What to do
Reproduce the listing below as it stands. Leave out each image.

··· Dataset excerpt ···

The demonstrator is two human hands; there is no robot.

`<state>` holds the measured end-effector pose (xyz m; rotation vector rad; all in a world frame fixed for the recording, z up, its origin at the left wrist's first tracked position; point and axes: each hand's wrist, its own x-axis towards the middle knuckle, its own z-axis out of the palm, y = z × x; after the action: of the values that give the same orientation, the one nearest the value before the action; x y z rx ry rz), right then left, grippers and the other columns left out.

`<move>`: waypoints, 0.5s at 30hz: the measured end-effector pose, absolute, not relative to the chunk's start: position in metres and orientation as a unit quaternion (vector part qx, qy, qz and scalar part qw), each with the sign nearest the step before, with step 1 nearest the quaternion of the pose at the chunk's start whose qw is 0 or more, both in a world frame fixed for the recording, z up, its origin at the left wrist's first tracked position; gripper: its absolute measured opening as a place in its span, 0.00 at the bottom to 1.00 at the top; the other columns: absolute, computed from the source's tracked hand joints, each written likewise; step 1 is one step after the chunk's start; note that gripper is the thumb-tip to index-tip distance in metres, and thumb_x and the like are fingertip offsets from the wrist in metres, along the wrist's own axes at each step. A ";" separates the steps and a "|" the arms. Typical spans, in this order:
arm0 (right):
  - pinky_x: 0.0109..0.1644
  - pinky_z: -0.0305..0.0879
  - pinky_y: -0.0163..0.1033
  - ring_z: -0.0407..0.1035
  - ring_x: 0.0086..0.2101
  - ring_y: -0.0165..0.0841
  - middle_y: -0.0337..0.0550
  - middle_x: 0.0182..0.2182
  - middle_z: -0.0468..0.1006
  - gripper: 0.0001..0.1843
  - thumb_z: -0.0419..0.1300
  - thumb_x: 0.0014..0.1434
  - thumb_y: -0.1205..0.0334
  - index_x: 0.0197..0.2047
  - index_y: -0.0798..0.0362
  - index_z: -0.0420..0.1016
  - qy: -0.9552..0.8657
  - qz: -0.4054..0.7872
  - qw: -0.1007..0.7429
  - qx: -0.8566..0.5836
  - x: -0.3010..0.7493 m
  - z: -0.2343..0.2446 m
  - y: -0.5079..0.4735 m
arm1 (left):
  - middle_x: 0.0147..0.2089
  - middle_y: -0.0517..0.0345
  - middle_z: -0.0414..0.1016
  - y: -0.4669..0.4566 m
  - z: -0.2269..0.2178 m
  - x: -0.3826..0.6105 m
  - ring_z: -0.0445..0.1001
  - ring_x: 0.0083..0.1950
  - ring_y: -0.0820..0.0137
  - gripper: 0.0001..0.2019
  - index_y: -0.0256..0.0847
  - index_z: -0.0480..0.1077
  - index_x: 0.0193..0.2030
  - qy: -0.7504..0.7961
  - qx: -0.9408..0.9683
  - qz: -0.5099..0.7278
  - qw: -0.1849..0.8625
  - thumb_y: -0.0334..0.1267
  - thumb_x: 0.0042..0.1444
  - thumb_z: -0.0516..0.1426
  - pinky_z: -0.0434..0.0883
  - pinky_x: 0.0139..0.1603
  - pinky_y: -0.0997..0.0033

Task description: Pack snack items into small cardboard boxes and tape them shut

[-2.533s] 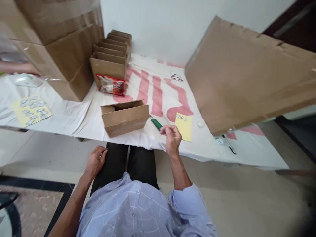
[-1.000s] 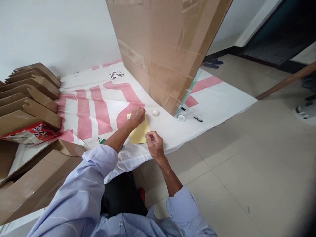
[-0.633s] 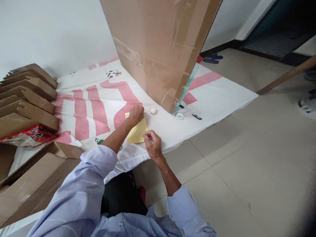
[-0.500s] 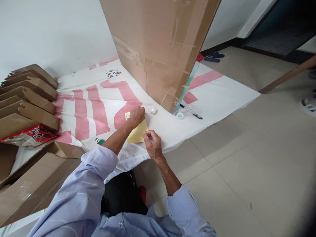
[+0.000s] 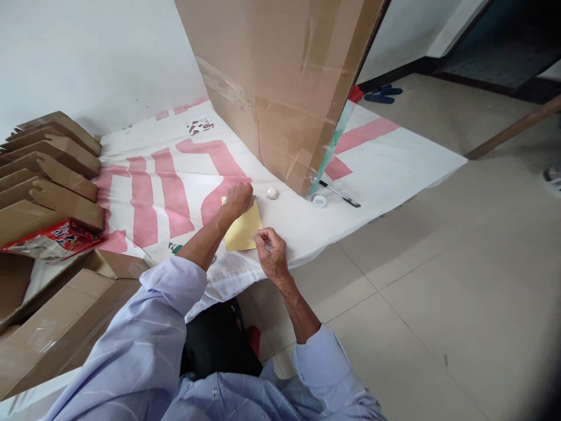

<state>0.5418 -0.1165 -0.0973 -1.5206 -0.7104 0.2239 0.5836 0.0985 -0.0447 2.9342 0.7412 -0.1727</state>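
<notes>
- The yellow sheet [image 5: 243,229] lay flat on the white cloth [image 5: 184,146] with pink stripes, its near edge close to the cloth's overhanging front edge.
- The left hand [image 5: 238,199] rested curled on the sheet's far left corner, fingertips down. Whether it gripped anything could not be told.
- The right hand [image 5: 270,252] hovered just off the sheet's near right corner, over the cloth's front edge. Its thumb and fingers were pinched together, and what lay between them was too small to make out.
- Just beyond the sheet's far right corner sat a small white lump [image 5: 272,192].
- Further right of the sheet lay a small white ring [image 5: 319,201] and a pen [image 5: 339,195].
- The big cardboard box [image 5: 280,88] stood beyond the sheet, its bottom edge close behind the lump, so room that way was tight.
- Left of the sheet the striped cloth lay open as far as a row of folded cartons [image 5: 48,169].
- Right of the sheet, past the cloth's edge, bare tiled floor [image 5: 438,280] spread wide.
</notes>
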 end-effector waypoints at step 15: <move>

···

Solution for this exercise
The demonstrator is two human hands; there is no robot.

`<state>` holds the measured end-effector pose (xyz m; rotation vector rad; all in a world frame fixed for the recording, z up, its origin at the left wrist's first tracked position; point and axes: each hand's wrist, its own x-axis towards the middle knuckle, its own z-axis out of the palm, y = z × x; after the action: of the values that give the same orientation, the one nearest the value before the action; x y z rx ry rz), right then left, grippers and the other columns left out.

`<move>`: waypoints, 0.5s at 30hz: the measured end-effector pose, absolute, not relative to the chunk's start: position in metres and orientation as a unit quaternion (vector part qx, qy, qz and scalar part qw), each with the sign nearest the step before, with step 1 nearest the quaternion of the pose at the chunk's start whose qw is 0 or more, both in a world frame fixed for the recording, z up, its origin at the left wrist's first tracked position; gripper: its absolute measured opening as a place in its span, 0.00 at the bottom to 1.00 at the top; the other columns: absolute, computed from the source's tracked hand joints, each written likewise; step 1 is one step after the chunk's start; note that gripper is the thumb-tip to index-tip distance in metres, and thumb_x and the like are fingertip offsets from the wrist in metres, along the wrist's own axes at each step. A ";" separates the steps and a "|" the arms. Typical spans, in this order:
arm0 (right):
  - pinky_x: 0.0109..0.1644
  - pinky_z: -0.0305..0.0879
  - pinky_y: -0.0163..0.1033
  - ring_z: -0.0407..0.1035
  - ring_x: 0.0086..0.2101
  - ring_y: -0.0165..0.0841
  - middle_y: -0.0337..0.0550
  - middle_x: 0.0182..0.2182
  - middle_z: -0.0468..0.1006
  - gripper: 0.0001..0.1843
  - thumb_z: -0.0419..0.1300
  - thumb_x: 0.0014..0.1434
  - thumb_y: -0.1205..0.0334
  - index_x: 0.0197..0.2047
  - index_y: -0.0798..0.0362
  - index_z: -0.0420..0.1016
  - qy: -0.9552..0.8657
  - qz: -0.4054..0.7872
  - qw: -0.1007..0.7429
  - qx: -0.8566..0.5836
  - x: -0.3010..0.7493 m
  - z: -0.2343..0.2446 m
  - y: -0.5079..0.4735 m
arm1 (left):
  - middle_x: 0.0147..0.2089
  - middle_y: -0.0517..0.0345
  - middle_z: -0.0414..0.1016
  - y: -0.4669..0.4566 m
  - z: -0.2269..0.2178 m
  - x: -0.3826..0.6105 m
  - ring_z: -0.0445..0.1001
  - ring_x: 0.0083..0.1950
  - ring_y: -0.0820..0.0137
  - gripper: 0.0001..0.2019
  - index_y: -0.0256..0.0847
  - index_z: -0.0480..0.1077
  - index_x: 0.0193..0.2030
  - qy: -0.7504..0.7961
  - qx: -0.9408..0.9683
  - qz: -0.5099..0.7278
  - qw: -0.1849..0.8625
  - thumb_y: -0.0334..0.1267
  - thumb_x: 0.0042..0.1444
  - thumb_z: -0.0516..0.1426
  - pinky_z: -0.0434..0.0883
  - pinky_x: 0.0139..0.1603
  - pinky_y: -0.0997..0.0033

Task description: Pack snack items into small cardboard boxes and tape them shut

[-2.533s] 
[-1.000s] 
[-0.633s] 
[-0.500s] 
[+0.000s] 

<state>0.5418 -0.1165 -0.0973 -1.5206 -0.7104 0.2239 0.5836 0.0985 -0.0447 2.9342 0.7412 -0.1727</state>
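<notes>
- The yellow sheet [image 5: 243,229] lay flat on the white cloth [image 5: 184,146] with pink stripes, its near edge close to the cloth's overhanging front edge.
- The left hand [image 5: 238,199] rested curled on the sheet's far left corner, fingertips down. Whether it gripped anything could not be told.
- The right hand [image 5: 270,252] hovered just off the sheet's near right corner, over the cloth's front edge. Its thumb and fingers were pinched together, and what lay between them was too small to make out.
- Just beyond the sheet's far right corner sat a small white lump [image 5: 272,192].
- Further right of the sheet lay a small white ring [image 5: 319,201] and a pen [image 5: 339,195].
- The big cardboard box [image 5: 280,88] stood beyond the sheet, its bottom edge close behind the lump, so room that way was tight.
- Left of the sheet the striped cloth lay open as far as a row of folded cartons [image 5: 48,169].
- Right of the sheet, past the cloth's edge, bare tiled floor [image 5: 438,280] spread wide.
</notes>
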 end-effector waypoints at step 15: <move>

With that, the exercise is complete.